▸ **Description of the task**:
Pull each line holding "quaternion" out of the entries below.
[Opening Information supplied section]
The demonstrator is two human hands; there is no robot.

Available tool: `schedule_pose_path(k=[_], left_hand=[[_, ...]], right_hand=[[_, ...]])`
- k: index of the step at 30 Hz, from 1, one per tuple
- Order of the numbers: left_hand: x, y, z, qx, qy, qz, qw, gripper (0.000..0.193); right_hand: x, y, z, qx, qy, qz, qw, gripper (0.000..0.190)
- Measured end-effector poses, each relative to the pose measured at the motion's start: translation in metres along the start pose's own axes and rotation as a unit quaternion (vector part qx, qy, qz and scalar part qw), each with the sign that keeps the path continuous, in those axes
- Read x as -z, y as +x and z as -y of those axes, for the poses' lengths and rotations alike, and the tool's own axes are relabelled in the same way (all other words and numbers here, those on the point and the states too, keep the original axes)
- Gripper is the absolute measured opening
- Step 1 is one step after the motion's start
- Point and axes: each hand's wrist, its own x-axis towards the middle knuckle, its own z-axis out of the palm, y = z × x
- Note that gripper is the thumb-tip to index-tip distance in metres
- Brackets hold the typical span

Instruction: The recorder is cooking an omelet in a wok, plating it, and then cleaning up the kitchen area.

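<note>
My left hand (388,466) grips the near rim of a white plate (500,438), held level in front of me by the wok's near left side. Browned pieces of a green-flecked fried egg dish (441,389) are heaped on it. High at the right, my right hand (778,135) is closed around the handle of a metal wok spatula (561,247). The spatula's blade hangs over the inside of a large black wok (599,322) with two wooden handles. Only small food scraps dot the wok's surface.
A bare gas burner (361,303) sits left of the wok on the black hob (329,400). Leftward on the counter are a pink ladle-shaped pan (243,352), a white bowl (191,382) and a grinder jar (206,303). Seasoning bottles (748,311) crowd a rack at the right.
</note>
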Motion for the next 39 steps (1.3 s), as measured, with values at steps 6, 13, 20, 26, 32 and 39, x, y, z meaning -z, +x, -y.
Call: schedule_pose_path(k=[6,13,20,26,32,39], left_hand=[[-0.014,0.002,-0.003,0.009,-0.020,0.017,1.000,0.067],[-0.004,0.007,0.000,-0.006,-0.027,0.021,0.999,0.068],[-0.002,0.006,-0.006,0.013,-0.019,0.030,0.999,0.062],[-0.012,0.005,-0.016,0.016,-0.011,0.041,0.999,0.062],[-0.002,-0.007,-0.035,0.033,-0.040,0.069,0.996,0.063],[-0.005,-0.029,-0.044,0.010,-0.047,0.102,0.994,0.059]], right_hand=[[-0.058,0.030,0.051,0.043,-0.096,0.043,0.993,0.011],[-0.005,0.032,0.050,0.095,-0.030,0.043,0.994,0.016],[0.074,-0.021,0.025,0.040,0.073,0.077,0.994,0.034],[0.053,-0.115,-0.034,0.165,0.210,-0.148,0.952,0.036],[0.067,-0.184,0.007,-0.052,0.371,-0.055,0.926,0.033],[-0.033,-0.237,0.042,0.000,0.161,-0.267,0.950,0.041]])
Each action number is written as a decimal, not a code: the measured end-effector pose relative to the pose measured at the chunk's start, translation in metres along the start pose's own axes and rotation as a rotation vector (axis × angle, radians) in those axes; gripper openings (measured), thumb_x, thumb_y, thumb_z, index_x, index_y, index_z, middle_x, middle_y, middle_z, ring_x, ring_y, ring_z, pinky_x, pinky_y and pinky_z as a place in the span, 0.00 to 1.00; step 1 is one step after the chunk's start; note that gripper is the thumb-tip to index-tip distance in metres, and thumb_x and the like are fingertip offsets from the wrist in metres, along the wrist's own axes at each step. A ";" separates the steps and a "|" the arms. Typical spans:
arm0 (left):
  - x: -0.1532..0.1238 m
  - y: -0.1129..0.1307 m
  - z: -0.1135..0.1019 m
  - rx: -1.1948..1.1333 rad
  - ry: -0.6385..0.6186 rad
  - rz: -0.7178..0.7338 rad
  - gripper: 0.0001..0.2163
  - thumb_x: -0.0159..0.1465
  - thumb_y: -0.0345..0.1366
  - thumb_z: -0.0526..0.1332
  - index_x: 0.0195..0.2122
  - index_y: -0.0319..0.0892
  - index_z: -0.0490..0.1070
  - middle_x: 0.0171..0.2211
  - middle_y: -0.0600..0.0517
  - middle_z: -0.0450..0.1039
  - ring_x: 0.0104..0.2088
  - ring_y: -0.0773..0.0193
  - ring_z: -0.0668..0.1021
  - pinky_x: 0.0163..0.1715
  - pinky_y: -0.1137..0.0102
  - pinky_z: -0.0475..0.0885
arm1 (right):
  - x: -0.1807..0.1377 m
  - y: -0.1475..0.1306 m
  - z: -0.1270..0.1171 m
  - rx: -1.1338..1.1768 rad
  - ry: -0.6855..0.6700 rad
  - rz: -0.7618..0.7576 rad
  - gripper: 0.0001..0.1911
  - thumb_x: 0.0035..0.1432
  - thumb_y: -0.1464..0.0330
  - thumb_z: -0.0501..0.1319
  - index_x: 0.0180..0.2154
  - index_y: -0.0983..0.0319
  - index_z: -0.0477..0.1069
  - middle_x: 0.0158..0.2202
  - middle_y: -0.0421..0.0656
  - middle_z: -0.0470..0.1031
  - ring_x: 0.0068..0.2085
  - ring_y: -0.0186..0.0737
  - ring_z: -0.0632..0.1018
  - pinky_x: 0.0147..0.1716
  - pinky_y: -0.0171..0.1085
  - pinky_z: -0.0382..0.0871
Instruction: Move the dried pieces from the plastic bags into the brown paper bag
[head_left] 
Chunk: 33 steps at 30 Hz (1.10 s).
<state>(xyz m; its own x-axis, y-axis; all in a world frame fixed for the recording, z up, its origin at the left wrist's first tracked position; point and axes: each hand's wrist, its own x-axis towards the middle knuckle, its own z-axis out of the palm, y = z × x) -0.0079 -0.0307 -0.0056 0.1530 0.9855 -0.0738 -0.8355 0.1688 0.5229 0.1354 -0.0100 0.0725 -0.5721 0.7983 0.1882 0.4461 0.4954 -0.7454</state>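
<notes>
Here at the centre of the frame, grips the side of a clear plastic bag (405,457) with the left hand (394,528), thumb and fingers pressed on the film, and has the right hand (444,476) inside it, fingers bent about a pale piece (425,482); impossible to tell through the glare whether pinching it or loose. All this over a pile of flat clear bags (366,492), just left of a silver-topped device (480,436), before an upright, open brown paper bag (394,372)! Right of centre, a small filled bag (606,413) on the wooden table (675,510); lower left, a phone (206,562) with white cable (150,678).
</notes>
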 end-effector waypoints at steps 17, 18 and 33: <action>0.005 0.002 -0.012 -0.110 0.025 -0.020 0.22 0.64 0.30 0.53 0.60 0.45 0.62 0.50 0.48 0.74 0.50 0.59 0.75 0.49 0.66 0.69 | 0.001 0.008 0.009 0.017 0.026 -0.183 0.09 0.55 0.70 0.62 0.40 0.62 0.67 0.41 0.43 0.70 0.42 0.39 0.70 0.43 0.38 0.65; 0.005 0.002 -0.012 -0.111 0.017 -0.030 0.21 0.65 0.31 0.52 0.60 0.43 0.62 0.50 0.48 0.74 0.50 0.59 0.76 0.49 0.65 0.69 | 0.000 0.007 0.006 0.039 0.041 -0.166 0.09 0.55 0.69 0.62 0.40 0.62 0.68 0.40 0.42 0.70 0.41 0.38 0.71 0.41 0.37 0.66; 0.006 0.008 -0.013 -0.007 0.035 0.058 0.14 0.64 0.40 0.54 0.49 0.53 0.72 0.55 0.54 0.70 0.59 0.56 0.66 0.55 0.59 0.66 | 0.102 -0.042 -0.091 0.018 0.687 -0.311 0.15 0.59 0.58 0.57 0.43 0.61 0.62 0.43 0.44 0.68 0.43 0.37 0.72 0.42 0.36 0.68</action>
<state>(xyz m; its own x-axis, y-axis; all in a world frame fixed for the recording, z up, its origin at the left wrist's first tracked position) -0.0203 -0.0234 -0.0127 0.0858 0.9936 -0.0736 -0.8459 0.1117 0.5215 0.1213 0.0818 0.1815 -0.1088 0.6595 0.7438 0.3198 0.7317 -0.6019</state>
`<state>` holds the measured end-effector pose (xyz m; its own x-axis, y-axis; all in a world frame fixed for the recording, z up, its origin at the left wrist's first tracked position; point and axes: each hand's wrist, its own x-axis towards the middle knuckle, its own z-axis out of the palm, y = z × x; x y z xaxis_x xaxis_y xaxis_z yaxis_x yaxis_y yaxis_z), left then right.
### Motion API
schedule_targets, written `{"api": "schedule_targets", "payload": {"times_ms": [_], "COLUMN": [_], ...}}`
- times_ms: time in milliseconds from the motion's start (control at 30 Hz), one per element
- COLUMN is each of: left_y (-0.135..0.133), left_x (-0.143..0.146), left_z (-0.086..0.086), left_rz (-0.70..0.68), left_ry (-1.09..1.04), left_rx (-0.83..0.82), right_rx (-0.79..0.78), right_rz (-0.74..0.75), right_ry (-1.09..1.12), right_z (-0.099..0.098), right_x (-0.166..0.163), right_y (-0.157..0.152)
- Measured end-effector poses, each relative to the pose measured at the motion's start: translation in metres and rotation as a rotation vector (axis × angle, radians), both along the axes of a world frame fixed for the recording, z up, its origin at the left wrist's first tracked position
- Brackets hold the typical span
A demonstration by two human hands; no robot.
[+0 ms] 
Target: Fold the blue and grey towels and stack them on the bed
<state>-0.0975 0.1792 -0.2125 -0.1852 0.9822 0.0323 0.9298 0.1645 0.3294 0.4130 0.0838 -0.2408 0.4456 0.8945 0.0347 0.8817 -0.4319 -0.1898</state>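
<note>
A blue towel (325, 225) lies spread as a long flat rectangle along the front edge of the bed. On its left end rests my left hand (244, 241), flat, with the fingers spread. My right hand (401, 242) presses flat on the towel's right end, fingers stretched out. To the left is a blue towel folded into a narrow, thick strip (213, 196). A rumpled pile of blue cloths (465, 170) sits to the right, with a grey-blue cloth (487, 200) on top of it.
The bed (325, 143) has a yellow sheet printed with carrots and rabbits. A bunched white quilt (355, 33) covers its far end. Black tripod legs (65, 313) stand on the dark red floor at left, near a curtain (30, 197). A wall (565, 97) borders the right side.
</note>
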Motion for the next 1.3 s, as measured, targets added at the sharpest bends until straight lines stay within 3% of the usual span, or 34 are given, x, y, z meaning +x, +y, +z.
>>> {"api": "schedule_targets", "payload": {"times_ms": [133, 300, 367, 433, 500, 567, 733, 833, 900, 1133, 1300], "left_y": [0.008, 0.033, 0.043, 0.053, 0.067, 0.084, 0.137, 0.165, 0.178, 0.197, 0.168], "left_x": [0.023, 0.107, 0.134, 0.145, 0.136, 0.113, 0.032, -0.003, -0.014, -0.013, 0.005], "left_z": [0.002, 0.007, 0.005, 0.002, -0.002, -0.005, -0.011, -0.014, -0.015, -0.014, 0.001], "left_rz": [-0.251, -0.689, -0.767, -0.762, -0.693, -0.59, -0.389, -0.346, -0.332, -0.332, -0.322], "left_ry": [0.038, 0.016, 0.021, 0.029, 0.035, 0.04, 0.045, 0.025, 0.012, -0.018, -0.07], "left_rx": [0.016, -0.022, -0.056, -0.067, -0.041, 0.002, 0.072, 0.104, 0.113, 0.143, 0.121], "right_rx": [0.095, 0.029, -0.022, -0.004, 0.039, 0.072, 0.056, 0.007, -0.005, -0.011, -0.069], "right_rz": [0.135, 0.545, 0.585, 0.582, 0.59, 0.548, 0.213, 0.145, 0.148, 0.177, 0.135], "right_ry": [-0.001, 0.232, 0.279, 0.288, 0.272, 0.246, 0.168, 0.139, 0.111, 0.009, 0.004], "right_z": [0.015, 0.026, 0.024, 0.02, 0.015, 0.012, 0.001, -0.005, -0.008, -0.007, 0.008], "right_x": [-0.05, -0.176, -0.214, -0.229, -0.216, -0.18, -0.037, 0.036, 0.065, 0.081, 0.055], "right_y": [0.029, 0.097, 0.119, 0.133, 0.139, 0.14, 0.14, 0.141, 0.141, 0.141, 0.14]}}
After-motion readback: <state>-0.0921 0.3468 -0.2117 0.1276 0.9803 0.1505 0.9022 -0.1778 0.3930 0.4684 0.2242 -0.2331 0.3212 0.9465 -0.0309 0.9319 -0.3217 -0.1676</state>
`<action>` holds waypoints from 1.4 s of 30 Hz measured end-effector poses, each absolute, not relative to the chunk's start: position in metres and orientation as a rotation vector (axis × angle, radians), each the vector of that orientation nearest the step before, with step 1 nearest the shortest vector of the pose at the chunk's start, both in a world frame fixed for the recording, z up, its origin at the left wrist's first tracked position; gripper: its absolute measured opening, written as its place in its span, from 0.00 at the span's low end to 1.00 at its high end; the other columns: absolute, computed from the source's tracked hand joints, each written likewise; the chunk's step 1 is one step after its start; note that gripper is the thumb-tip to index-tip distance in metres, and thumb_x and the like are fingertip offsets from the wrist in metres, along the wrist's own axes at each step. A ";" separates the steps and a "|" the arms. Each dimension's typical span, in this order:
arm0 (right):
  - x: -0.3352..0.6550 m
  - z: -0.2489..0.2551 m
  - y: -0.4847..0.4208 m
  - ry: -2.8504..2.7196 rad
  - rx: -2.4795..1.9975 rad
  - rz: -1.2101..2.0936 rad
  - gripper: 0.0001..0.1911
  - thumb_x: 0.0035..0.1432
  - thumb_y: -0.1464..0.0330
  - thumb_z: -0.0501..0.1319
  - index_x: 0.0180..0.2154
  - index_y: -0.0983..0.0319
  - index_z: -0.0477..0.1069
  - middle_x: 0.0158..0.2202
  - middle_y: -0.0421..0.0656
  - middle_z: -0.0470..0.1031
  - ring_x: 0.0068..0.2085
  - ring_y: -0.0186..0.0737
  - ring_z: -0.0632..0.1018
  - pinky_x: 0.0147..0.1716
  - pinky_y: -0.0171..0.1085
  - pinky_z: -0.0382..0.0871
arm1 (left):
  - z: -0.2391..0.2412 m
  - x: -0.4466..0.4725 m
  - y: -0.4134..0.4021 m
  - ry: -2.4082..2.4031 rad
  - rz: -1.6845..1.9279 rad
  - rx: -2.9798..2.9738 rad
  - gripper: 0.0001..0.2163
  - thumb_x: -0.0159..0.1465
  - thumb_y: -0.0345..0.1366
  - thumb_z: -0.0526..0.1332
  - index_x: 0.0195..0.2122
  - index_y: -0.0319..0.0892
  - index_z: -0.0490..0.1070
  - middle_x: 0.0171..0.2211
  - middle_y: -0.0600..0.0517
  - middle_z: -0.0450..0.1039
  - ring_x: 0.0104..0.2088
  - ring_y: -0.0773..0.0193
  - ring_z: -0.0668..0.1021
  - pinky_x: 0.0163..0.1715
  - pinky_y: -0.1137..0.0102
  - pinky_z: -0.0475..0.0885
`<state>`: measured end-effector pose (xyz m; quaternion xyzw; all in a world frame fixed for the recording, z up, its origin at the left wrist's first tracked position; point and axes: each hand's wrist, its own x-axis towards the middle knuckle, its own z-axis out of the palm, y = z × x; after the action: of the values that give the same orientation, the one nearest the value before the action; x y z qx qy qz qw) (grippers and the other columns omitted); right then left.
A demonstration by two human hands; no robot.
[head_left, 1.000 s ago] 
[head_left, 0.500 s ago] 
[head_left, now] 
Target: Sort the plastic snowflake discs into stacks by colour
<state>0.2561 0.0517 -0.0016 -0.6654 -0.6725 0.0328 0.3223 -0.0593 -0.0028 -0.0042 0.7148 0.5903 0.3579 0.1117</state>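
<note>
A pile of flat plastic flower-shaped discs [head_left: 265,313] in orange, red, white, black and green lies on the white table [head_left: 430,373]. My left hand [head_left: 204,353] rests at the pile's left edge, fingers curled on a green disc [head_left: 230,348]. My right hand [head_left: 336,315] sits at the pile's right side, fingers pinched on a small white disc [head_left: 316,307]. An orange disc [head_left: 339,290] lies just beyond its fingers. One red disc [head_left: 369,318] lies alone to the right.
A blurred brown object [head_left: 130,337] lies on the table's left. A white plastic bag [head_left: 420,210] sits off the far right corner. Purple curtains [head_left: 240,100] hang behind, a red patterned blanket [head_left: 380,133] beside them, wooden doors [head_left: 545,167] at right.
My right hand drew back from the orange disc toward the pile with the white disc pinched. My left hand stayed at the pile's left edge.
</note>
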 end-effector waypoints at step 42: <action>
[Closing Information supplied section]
▸ **Answer for the task**:
- Measured end-effector poses, each relative to the pose measured at the motion's start: translation in metres along the start pose's own axes and rotation as a unit quaternion (vector part qx, qy, qz and scalar part qw), each with the sign that keeps the path continuous, in those axes
`<state>`: measured end-effector pose (xyz m; quaternion xyzw; all in a world frame fixed for the recording, z up, its origin at the left wrist's first tracked position; point and axes: each hand's wrist, its own x-axis towards the middle knuckle, its own z-axis out of the palm, y = z × x; after the action: of the values that give the same orientation, the one nearest the value before the action; x y z qx qy qz qw) (grippers and the other columns omitted); right then left.

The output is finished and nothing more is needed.